The eval folder includes evaluation code and outputs.

  • The README.md file most likely contains instructions or data regarding the assessment process.
  • To receive replies from the LLM models, use the get_llm_responses.py script.
  • The subdirectory eval-scripts includes evaluation scripts for each API, such as ast_eval_{api_name}.py.
  • The eval-data subdirectory includes evaluation questions and replies.
    • The question files in the questions subfolder are organized by API name and assessment metric.
      • Within the questions subdirectory, each API folder has files titled questions_{api_name}_{eval_metric}.jsonl.
    • Response files are likewise organized in the responses subfolder by API name and assessment metric.
      • Within the replies to subfolder, each API folder contains files entitled responses_{api_name}Gorilla_FT{eval_metric}.jsonl and responses_{api_name}Gorilla_RT{eval_metric}.jsonl.
See also  5 Best Tools to Download YouTube Videos in HD 2023

The inference folder contains code for running Gorilla locally.

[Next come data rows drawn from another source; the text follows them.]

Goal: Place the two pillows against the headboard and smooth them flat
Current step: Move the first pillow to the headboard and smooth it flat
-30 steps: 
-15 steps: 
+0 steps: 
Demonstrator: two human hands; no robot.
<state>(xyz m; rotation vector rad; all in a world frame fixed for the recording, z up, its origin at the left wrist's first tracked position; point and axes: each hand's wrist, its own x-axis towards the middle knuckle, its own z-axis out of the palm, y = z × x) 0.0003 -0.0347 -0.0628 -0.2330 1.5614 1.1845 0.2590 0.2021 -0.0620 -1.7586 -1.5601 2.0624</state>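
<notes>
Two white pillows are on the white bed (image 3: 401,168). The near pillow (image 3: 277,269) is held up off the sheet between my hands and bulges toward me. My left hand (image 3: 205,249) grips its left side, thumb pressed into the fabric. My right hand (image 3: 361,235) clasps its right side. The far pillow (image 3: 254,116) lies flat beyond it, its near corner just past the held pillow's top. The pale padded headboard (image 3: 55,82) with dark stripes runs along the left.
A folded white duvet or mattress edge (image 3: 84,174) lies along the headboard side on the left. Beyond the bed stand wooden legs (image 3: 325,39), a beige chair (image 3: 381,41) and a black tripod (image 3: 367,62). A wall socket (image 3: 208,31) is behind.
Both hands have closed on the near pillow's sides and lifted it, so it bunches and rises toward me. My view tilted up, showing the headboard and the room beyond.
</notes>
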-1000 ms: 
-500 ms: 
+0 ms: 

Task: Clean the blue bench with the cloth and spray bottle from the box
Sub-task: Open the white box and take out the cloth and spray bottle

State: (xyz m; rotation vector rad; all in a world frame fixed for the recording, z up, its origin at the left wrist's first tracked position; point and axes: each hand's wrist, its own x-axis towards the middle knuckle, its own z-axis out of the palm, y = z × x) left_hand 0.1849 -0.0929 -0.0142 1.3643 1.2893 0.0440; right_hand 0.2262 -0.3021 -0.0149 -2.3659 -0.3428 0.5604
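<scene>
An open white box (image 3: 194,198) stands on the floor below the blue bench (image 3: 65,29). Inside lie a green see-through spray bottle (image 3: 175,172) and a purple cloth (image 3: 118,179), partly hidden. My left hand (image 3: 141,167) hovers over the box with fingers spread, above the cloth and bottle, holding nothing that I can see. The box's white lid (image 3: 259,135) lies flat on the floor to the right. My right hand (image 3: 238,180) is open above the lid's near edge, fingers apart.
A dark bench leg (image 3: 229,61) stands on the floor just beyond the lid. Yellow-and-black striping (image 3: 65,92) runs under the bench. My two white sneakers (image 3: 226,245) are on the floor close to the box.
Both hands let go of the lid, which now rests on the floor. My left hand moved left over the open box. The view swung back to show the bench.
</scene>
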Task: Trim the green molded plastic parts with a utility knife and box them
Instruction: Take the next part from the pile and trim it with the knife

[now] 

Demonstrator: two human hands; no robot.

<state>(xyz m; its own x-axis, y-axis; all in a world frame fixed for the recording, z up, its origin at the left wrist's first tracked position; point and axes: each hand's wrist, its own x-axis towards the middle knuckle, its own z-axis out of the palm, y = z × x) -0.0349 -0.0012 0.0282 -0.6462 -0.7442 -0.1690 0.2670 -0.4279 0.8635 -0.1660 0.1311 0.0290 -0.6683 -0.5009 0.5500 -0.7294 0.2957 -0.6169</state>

  • This folder’s README.md file most likely contains instructions for executing the inference code.
  • The serve subdirectory contains Gorilla command-line interface (CLI) scripts and a chat template.
  • The train folder is tagged “Coming Soon!” and is most likely supposed to include Gorilla model training code. However, it appears that this folder is now unavailable.

You can refer to the README files in each folder for more specific instructions and information on using the provided code and datasets.

Also Read: QLoRA: Efficient Finetuning of Quantized LLMs

Limitations & Social Impacts

They picked ML APIs because of their functional similarities in order to create a tough dataset. The potential disadvantage of ML-focused APIs is their capacity to provide biased predictions when trained on skewed data, perhaps disadvantageous to some sub-groups. To address this concern and promote a better understanding of these APIs, they are publishing a large dataset with over 11,000 instruction-API pairs. This resource will benefit the larger community by serving as a great tool for researching and assessing current APIs, resulting in a more equitable and optimal use of machine learning.

FAQs for Gorilla: LLM Connected with APIs

This article is to help you learn Gorilla: LLM Connected with APIs. We trust that it has been helpful to you. Please feel free to share your thoughts and feedback in the comment section below.